I remember as a child being fascinated by stories of the sinking of the Italian cruise liner Andrea Doria, after a collision at sea with the MS Stockholm off the coast of Nantucket. That fascination re-emerged with the grounding of the Costa Concordia off Giglio, Italy. I’m intrigued by this story. Why you might ask? Ship captains have always held a place of high regard in my psyche. I didn’t put them there consciously but somewhere in my upbringing and education a fascination with the sea, captains and voyages developed. More than a romantic notion, the fact the captain is always the last to leave the ship inspires a sense gallantry, admiration and respect for their leadership. The Concordia’s captain Francesco Schettino, abandoned his ship before all the passengers were accounted for, this is hard to understand.

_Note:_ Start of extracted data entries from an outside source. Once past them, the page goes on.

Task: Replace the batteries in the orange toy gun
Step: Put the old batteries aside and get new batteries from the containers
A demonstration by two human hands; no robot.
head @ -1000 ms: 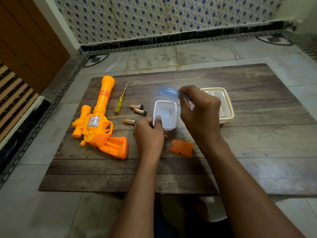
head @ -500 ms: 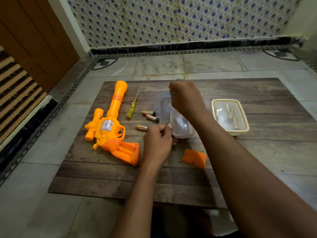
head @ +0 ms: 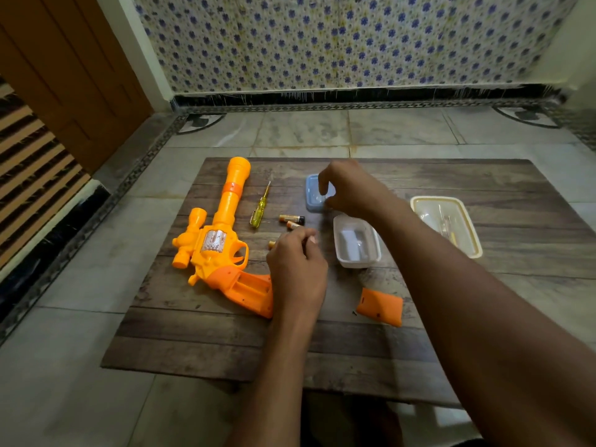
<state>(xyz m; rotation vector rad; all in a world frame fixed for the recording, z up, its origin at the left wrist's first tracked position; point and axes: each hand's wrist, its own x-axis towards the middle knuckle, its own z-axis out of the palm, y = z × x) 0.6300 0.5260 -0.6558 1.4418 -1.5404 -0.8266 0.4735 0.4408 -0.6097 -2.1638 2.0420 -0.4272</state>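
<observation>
The orange toy gun (head: 222, 250) lies on the left of the wooden board (head: 322, 350), its grip's battery bay open and facing up. Its orange battery cover (head: 380, 306) lies apart, front right. Three small batteries lie near the middle: one (head: 291, 218) in full view, two (head: 292, 224) (head: 272, 244) partly hidden by my left hand (head: 296, 266), whose fingers are curled together with nothing seen in them. My right hand (head: 350, 188) arches over a blue lid (head: 312, 198) lying flat on the board, fingers apart. A white tub (head: 356, 241) stands uncovered.
A yellow-handled screwdriver (head: 259, 208) lies between the gun barrel and the batteries. A cream-rimmed container (head: 446, 224) with small items inside stands at the right. The board rests on a tiled floor, with a wooden door at the left.
My right hand carried the blue lid off the white tub and set it down behind it. My left hand let go of the tub and moved left over the batteries.
</observation>
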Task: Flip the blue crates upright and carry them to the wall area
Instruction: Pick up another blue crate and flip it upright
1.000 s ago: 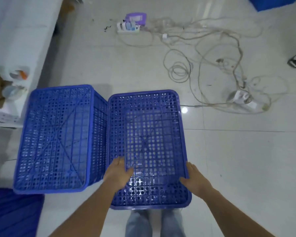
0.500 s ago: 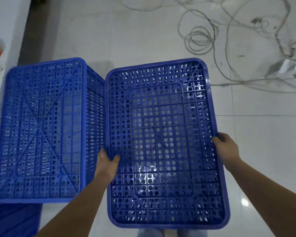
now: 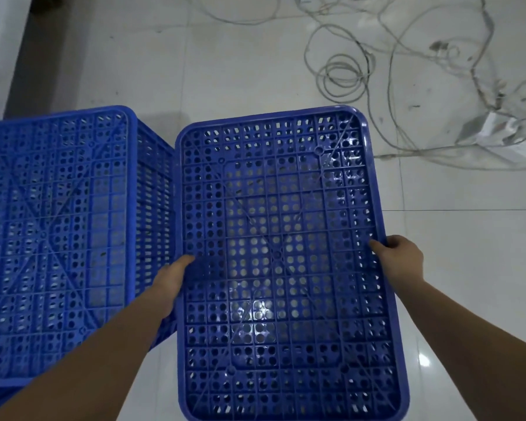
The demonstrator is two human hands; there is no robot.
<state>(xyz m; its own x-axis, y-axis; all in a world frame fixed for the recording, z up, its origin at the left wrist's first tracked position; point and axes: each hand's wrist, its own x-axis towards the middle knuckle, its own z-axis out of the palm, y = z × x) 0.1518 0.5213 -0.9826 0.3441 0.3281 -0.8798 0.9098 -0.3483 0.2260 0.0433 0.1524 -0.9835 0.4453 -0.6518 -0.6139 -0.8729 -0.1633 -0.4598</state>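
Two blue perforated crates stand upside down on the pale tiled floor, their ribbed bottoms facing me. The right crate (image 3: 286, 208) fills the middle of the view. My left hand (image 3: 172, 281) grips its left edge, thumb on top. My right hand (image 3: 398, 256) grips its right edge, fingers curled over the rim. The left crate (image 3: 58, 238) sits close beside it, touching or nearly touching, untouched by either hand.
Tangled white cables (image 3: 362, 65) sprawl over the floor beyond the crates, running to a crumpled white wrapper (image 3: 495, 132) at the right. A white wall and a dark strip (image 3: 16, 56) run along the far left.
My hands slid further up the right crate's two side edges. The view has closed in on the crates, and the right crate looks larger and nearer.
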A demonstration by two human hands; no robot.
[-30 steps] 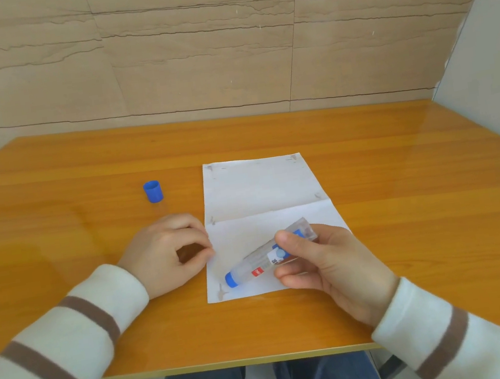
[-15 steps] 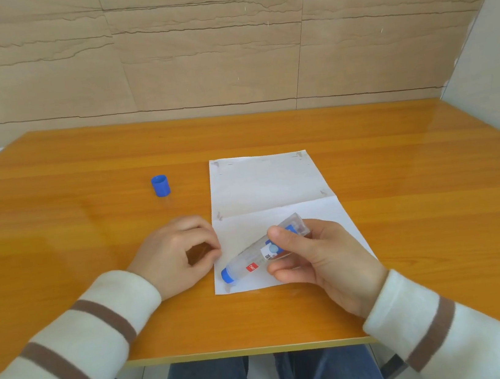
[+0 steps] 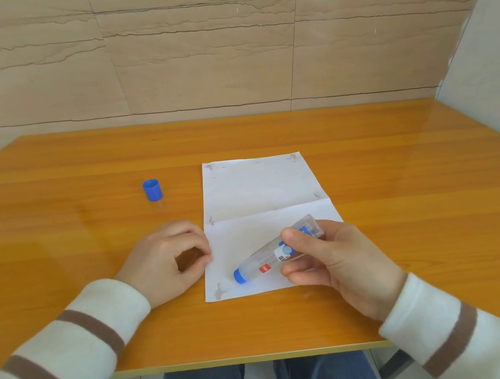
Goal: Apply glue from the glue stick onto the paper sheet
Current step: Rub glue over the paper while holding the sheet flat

Audiotapes of his conversation with Captain De Falco of the Italian Coast Guard, outraged by Captain Schettino’s actions, ordered him to return to the ship. De Falco has become a national hero in Italy. Uncomfortable with this image he says he was just doing his job. One news report stated Italian citizens don’t want the world to see them as “Captain Schettino’s”.
For the last 17 years the people of Italy have been living under the ether of scandals – sex, greed and corruption. The exploits of their former Prime Minister, media mogul Silvio Berlusconi are well documented. Yet he was re-elected repeatedly. Has it taken this fatal disaster, viewed around the world to let the people of Italy “wake-up”?
I’ve no answers here. Only questions. Is there is a phenomena of leadership that permeates cultures wherein people become resigned and allow themselves to be led by individuals they don’t respect, or don’t like? Do cultures need tragedies to wake-up? What is it that lulls each of us into a state of resignation and non-action? How does this macro leadership phenomenon influence leadership in work systems?
This may be a bit much for a morning blog, but I am thinking of all the work we have to do here in the US and around the world to save our planet and reignite our humanity. Each of us needs to revisit our values and beliefs about power. Are we living according to our values and beliefs? If not, why? Personally, I don’t think there are any valid excuses for not doing so. The stakes are too high.